In continuation to my other posts which make a huge impact on other people's lives (this is a joke, but could be true though) I decided to blog today about Porter's Strategies and then realized that the chewing gum example would be a very good one to help me explain about this. The picture above shows two different brands of chewing gum:
- Trident is sold for 60 piasters and has 10 pieces, so each piece is for 6 piasters
- 'Shaarawi' is sold for 1 piaster and has 2 pieces, so each piece is for half a piaster
Hence, in this example, 'Shaarawi' offers a very basic product but for the lowest price among its competitors. On the other hand, Trident's offering has been differentiated by promoting additional features such as a long lasting flavor, a sugar-free product plus a more appealing package which could have implications about the quality; from a consumer's point of view this justifies the price difference. Usually, when a new player joins an existing market it utilizes a Low Cost strategy to gain market share.
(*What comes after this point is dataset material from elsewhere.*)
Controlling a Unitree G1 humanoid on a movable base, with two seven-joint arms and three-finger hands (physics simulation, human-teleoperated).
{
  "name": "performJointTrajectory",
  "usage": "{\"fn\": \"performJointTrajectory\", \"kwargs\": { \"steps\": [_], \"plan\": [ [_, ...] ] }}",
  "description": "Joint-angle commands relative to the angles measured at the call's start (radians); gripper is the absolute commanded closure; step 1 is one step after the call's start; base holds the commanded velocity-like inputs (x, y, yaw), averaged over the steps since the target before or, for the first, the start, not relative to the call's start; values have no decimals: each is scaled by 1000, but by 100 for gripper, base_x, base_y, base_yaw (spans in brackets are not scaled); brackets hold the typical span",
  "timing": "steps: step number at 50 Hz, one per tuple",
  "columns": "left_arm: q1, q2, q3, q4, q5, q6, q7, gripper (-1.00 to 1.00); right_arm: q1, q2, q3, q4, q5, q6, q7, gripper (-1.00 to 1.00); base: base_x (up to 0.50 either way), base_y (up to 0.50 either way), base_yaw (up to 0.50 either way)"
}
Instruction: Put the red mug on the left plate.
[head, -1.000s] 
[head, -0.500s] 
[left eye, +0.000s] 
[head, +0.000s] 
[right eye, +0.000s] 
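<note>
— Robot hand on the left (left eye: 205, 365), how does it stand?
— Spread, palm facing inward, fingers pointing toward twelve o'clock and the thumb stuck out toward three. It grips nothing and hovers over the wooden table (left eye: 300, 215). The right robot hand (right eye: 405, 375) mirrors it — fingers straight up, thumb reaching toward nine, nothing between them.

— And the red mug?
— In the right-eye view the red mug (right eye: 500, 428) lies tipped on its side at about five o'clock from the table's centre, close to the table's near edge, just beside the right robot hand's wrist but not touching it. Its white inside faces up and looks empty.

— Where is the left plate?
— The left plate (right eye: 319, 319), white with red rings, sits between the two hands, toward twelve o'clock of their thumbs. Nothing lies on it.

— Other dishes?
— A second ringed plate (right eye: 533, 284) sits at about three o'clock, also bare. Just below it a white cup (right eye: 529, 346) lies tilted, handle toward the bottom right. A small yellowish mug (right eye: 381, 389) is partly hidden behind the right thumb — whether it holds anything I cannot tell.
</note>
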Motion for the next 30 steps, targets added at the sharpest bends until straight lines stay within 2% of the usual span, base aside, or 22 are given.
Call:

Porter's Strategies are not only restricted to business. For instance, a job applicant with a Differentiation approach would try to increase the likelihood of having a better paying job through emphasizing how different he/she is; including a solid list of qualifications or a background of voluntary work and extracurricular activities. Conversely, the applicant would try to secure the opportunity and settle for a very basic salary in case of a Low Cost direction.
One last thing, have you considered how a product being sold for 1 piaster manages to cover manufacturing cost and still has a profit margin?!
* Reference: Johnson, G., Whittington, R., & Scholes, K. (2011). Exploring Strategy: Text & Cases (9th Edition ed.) Harlow: Pearson.